The Farm 2 Kids program provides 3-5 pounds of produce to after school programs each week.  Over 9,000 low-income children regularly receive fresh fruits and vegetables through the program.  To find out more about Farm 2 Kids visit our page or donate to support the program.

Schools See Increased Need

We all know that the economy continues to flounder and despite reports of economic recovery, there are still many families that are struggling to put food on the table.  We see this first-hand when more people come to our distributions and sign up for CalFresh (formerly Food Stamps).  Another indicator of this disheartening trend is the increasing number of school children who are eligible for free or reduced price lunch.  This number is of particular interest to me as I coordinate the Farm 2 Kids program, a program that provides free produce to children in low-income after school programs.  As I keep a close eye on these statistics I am noticing that sadly more schools are becoming eligible for Farm 2 Kids and of those that are eligible, their percentages are getting higher and higher.  This has been a glaring signal that the economy is hitting our children harder than anyone else.

Today, 1 in 4 American children are at risk of hunger.  It is because of this trend that the Food Bank is now expanding service at the very neediest schools to provide produce for all children, not just those in the after school program.   Hungry children cannot focus and be successful in school, much less grow to be healthy adults.

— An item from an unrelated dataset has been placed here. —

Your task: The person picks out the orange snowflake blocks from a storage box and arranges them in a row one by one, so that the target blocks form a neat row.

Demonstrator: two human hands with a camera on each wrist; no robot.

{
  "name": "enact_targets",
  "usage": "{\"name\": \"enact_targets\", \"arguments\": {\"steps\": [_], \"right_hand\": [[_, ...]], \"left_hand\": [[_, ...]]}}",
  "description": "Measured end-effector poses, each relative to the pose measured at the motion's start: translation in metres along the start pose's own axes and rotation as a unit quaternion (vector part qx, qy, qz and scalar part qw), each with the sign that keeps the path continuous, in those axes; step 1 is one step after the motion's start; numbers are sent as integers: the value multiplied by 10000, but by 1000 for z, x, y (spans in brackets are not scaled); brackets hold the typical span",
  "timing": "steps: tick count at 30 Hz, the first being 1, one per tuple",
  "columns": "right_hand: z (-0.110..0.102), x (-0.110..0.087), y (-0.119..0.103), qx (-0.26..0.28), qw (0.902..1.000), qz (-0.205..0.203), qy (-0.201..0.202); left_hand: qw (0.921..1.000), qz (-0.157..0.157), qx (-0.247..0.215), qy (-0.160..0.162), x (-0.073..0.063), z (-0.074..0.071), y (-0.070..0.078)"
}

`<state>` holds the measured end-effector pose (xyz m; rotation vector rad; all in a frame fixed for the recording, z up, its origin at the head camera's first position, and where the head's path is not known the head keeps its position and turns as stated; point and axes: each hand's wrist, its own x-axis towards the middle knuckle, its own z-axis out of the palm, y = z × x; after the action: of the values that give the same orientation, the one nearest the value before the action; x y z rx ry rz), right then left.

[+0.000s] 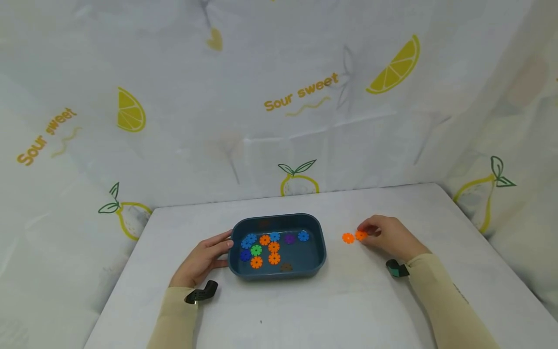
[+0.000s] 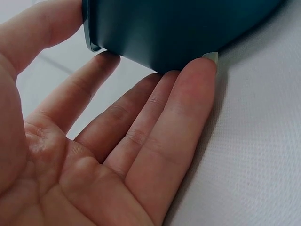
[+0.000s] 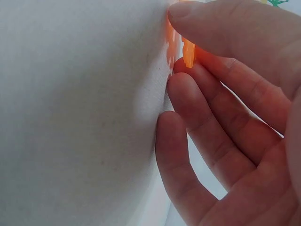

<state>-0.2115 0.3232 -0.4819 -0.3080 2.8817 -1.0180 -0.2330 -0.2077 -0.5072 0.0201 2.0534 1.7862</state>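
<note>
A dark blue-green plastic basin (image 1: 279,277) stands on the white table with several notched plastic discs in it. My left hand (image 1: 198,261) grips its left end, thumb over the rim and fingers against the outer wall; the left wrist view shows the fingertips under the basin's side (image 2: 155,33). To the right of the basin, my right hand (image 1: 392,237) pinches an orange notched disc (image 1: 361,235) between thumb and fingers, close over the tabletop. Another orange disc (image 1: 348,238) lies just left of it. In the right wrist view the thumb partly hides the held disc (image 3: 188,52).
Among the discs in the basin are a green one (image 1: 256,250), a purple one (image 1: 289,238) and a brown one (image 1: 286,267), besides blue and orange ones. A white curtain (image 1: 196,160) printed with lemons hangs behind the table (image 1: 279,315).
</note>
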Motion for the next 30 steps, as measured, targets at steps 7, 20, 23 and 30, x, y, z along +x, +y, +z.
{"name": "enact_targets", "arguments": {"steps": [7,20,23,30], "right_hand": [[0,1,2,-39,10000,32,27],[1,-1,5,-82,9999,75,60],[1,0,5,-107,9999,56,58],[1,0,7,-168,9998,-10,79]], "left_hand": [[10000,-22,-36,71,1,0,1],[10000,55,-58,-34,2,2,1],[10000,41,-73,-40,2,1,0],[10000,36,-61,-28,0,2,2]]}}
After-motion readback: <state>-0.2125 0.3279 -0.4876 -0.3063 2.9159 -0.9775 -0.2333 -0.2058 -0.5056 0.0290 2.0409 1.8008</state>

For that reason the Food Bank hopes to continue expanding its service to schools to combat this issue.  For more information regarding free-reduced lunch percentages here is an article with details.  Visit our website to find out more about the Farm 2 Kids program.

Share your thoughts in the comments.

The Different Faces of Hunger

Every day I am more and more surprised by how many people need our help.  Every month the Food Bank helps feed 132,000 people, an immense number by any standards. Who is the face of hunger and what brings each one of our clients to our distributions? When looking at the statistics I was shocked to see that 28% of the clients the Food Bank serves are children. If one parent loses their job this not only affects them but their children and others in the household. While school-aged children often receive lunch at school many times this is their only meal of the day. Talk to teachers and you will find out that they all have at least one student who goes home to an empty dinner table.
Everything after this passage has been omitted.